Try it => Each line below that contains the word "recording" must be copied.

Data below =>
== Segment start ==

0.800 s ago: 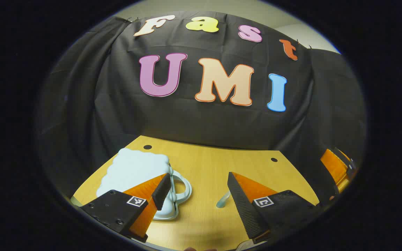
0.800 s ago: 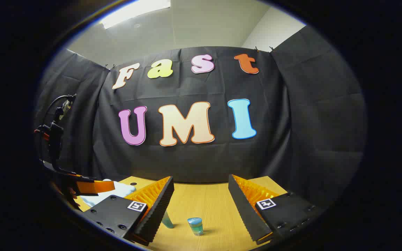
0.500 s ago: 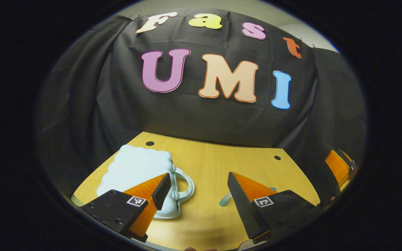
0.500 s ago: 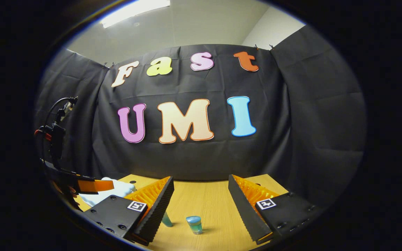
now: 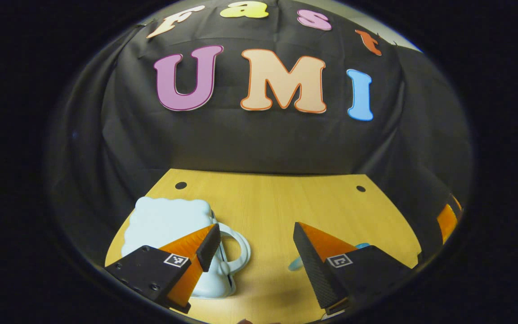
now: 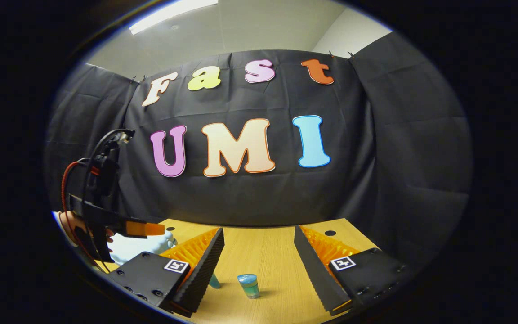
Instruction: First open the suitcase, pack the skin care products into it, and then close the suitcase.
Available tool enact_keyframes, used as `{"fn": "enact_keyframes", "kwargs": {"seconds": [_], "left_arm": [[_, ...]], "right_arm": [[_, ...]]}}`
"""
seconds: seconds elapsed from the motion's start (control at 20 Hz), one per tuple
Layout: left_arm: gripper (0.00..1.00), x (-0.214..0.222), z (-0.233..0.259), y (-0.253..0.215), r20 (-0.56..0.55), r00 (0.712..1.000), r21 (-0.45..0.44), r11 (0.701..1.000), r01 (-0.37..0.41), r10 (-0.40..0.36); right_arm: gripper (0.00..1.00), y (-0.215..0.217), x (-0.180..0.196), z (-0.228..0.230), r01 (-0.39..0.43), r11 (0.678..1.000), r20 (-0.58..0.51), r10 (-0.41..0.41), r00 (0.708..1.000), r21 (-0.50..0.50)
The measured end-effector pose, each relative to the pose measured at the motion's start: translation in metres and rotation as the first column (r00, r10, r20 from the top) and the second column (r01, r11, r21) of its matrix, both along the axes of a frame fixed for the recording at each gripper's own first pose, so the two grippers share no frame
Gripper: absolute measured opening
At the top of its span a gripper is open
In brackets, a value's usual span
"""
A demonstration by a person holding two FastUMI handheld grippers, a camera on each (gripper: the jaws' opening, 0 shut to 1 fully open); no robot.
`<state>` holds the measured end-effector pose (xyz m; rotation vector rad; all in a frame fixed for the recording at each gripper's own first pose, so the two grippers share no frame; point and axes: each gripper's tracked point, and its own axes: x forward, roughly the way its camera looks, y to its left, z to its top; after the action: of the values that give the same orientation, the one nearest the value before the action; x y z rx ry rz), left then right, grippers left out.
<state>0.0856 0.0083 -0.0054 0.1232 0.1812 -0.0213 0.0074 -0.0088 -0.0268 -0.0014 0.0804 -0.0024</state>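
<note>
A pale blue cloud-shaped suitcase [image 5: 169, 218] lies flat on the wooden table [image 5: 281, 202], its lid down and its loop handle [image 5: 237, 245] pointing right. My left gripper [image 5: 255, 237] hangs open just above and to the right of that handle. A pale tube [image 5: 295, 263] peeks out behind its right finger. In the right gripper view a small blue jar [image 6: 249, 285] stands on the table between the fingers of my open right gripper [image 6: 259, 240]. A teal tube [image 6: 214, 281] is partly hidden by its left finger. The suitcase [image 6: 144, 246] sits at the far left, under the left gripper [image 6: 144, 229].
Black cloth walls close the table at the back and on both sides. Two small dark holes [image 5: 180, 185] [image 5: 360, 188] mark the table's far corners. A hand [image 6: 66, 225] and red cable come with the left gripper. The right gripper's edge [image 5: 447, 220] shows at far right.
The left gripper has moved forward and tipped down over the table, nearer the suitcase handle. The right gripper has barely shifted. Both stay open.
</note>
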Motion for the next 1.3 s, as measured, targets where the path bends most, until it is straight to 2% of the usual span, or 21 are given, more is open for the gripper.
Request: {"fn": "enact_keyframes", "kwargs": {"seconds": [0.15, 0.3, 0.55, 0.75, 0.8, 0.9, 1.1, 1.3], "left_arm": [[0.95, 0.027, -0.002, 0.011, -0.056, 0.998, 0.06, 0.998, -0.027, 0.03], [0.95, 0.055, -0.021, 0.011, -0.169, 0.985, 0.031, 0.999, -0.032, 0.037], [0.93, 0.08, -0.058, 0.019, -0.368, 0.927, -0.004, 0.997, -0.076, 0.069], [0.91, 0.09, -0.087, 0.028, -0.495, 0.864, 0.002, 0.995, -0.105, 0.092], [0.85, 0.091, -0.094, 0.032, -0.521, 0.848, 0.012, 0.994, -0.112, 0.102], [0.81, 0.095, -0.105, 0.037, -0.562, 0.82, 0.021, 0.992, -0.122, 0.112], [0.71, 0.097, -0.122, 0.039, -0.611, 0.782, 0.007, 0.989, -0.151, 0.124], [0.54, 0.094, -0.141, 0.043, -0.67, 0.73, -0.016, 0.98, -0.198, 0.137]], "right_arm": [[0.98, -0.005, 0.003, -0.008, 0.005, 1.0, -0.027, -0.005, 1.0, 0.002], [0.98, -0.007, 0.008, -0.017, 0.003, 1.0, -0.058, -0.002, 0.998, 0.018], [0.98, -0.01, 0.014, -0.026, -0.004, 1.0, -0.09, 0.005, 0.996, 0.018], [0.98, -0.015, 0.015, -0.036, 0.001, 1.0, -0.121, 0.0, 0.993, 0.013], [0.98, -0.016, 0.014, -0.038, 0.005, 1.0, -0.126, -0.004, 0.992, 0.012], [0.96, -0.02, 0.014, -0.041, 0.013, 1.0, -0.134, -0.011, 0.991, 0.015], [0.98, -0.028, 0.013, -0.043, 0.028, 0.999, -0.139, -0.024, 0.99, 0.026], [0.98, -0.035, 0.009, -0.044, 0.044, 0.998, -0.144, -0.038, 0.989, 0.037]]}}
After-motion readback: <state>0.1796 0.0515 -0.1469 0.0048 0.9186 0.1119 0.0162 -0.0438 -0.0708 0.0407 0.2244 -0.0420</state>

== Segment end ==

Result below =>
The measured end-effector pose, each relative to the pose measured at the motion's start: translation in metres and rotation as the first column (r00, r10, r20 from the top) and the second column (r01, r11, r21) of its matrix, both along the axes of a frame fixed for the recording at each gripper's own first pose, so the two grippers share no frame
`<state>` holds the measured end-effector pose (xyz m; rotation vector rad; all in a frame fixed for the recording at each gripper's own first pose, so the two grippers share no frame; point and axes: each gripper's tracked point, and its own axes: x forward, roughly the way its camera looks, y to its left, z to its top; after the action: of the values that give the same orientation, the one nearest the value before the action; x y z rx ry rz), left then right, grippers left out.

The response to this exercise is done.